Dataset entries
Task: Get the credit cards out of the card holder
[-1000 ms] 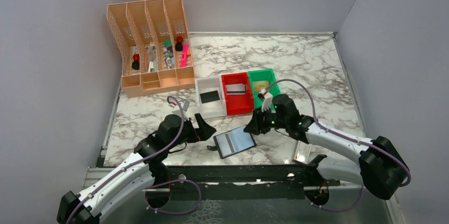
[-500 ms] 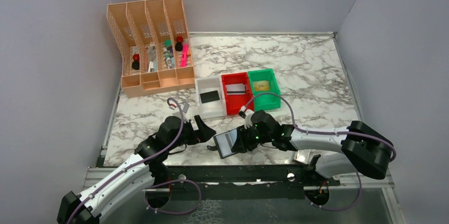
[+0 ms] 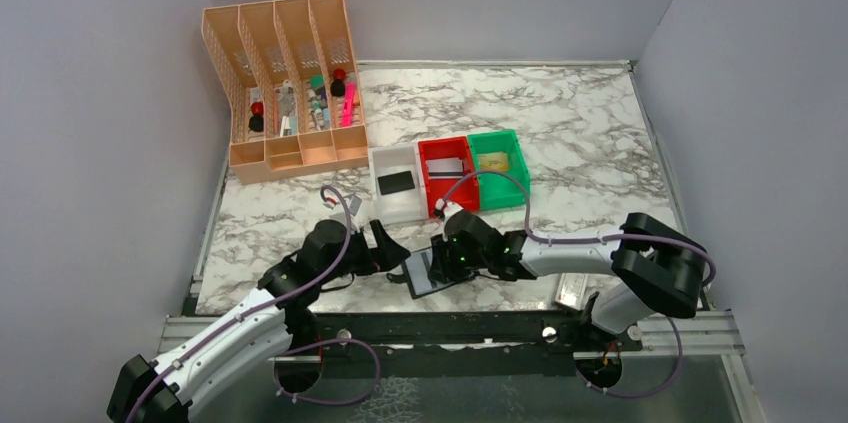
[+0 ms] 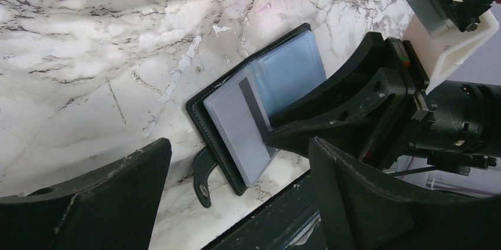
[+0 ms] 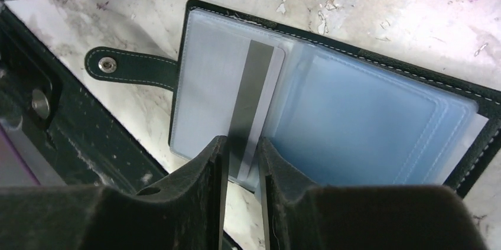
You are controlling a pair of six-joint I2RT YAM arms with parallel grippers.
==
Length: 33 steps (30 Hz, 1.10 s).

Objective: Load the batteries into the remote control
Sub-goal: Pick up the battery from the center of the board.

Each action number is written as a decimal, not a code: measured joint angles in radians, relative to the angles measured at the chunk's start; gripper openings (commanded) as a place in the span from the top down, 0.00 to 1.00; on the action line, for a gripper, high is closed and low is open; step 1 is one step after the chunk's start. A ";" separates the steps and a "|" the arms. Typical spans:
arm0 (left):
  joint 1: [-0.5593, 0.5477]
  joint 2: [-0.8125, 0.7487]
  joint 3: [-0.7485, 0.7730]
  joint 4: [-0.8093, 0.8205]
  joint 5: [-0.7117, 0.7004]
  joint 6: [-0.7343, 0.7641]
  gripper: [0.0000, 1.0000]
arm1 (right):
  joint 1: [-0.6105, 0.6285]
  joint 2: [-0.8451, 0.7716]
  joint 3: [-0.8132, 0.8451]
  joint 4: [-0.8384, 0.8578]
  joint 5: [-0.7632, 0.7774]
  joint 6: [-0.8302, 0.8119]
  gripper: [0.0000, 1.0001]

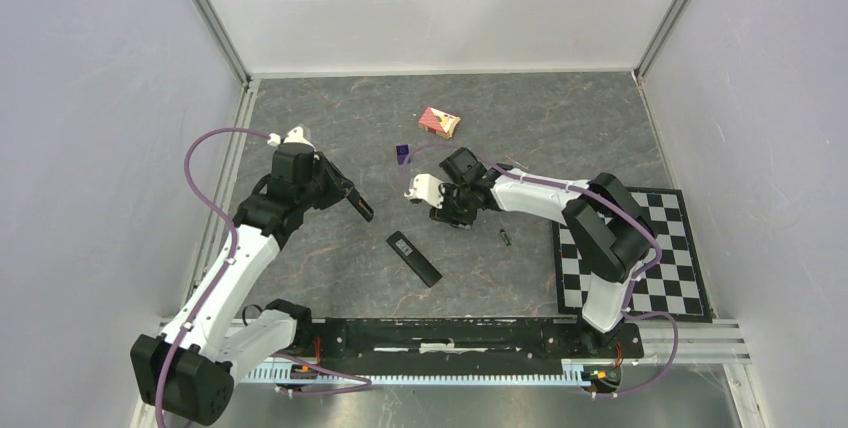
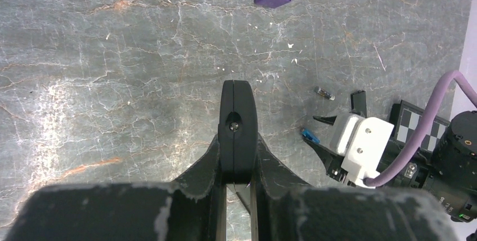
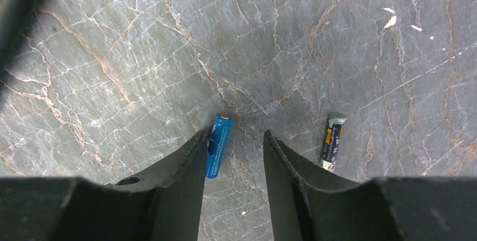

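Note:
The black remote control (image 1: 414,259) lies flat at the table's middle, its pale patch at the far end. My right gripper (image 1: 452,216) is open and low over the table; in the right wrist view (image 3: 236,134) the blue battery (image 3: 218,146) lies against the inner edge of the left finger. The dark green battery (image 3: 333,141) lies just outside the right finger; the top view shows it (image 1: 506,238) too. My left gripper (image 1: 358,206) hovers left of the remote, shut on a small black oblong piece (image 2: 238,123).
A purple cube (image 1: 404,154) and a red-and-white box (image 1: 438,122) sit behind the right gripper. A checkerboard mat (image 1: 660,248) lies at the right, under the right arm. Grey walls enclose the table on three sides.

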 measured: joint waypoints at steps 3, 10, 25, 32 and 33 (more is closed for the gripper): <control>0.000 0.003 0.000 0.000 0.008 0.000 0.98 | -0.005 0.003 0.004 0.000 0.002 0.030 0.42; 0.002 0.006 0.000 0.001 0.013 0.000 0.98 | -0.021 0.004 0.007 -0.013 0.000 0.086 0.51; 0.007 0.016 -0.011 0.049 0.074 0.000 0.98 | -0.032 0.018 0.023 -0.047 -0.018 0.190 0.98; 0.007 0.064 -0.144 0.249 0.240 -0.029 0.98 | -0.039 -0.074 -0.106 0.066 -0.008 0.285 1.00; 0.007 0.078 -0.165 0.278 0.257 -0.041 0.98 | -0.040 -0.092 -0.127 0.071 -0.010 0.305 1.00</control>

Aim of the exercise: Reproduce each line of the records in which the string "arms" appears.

Exercise solution:
You are controlling a pair of six-joint I2RT YAM arms with parallel grippers.
Each action number is written as a decimal, not a code: measured joint angles in radians, relative to the angles measured at the chunk's start; gripper openings (commanded) as a place in the span from the top down, 0.00 to 1.00; on the action line, for a gripper, high is closed and low is open; step 1 is one step after the chunk's start. A ";" separates the steps and a "|" the arms. Typical spans:

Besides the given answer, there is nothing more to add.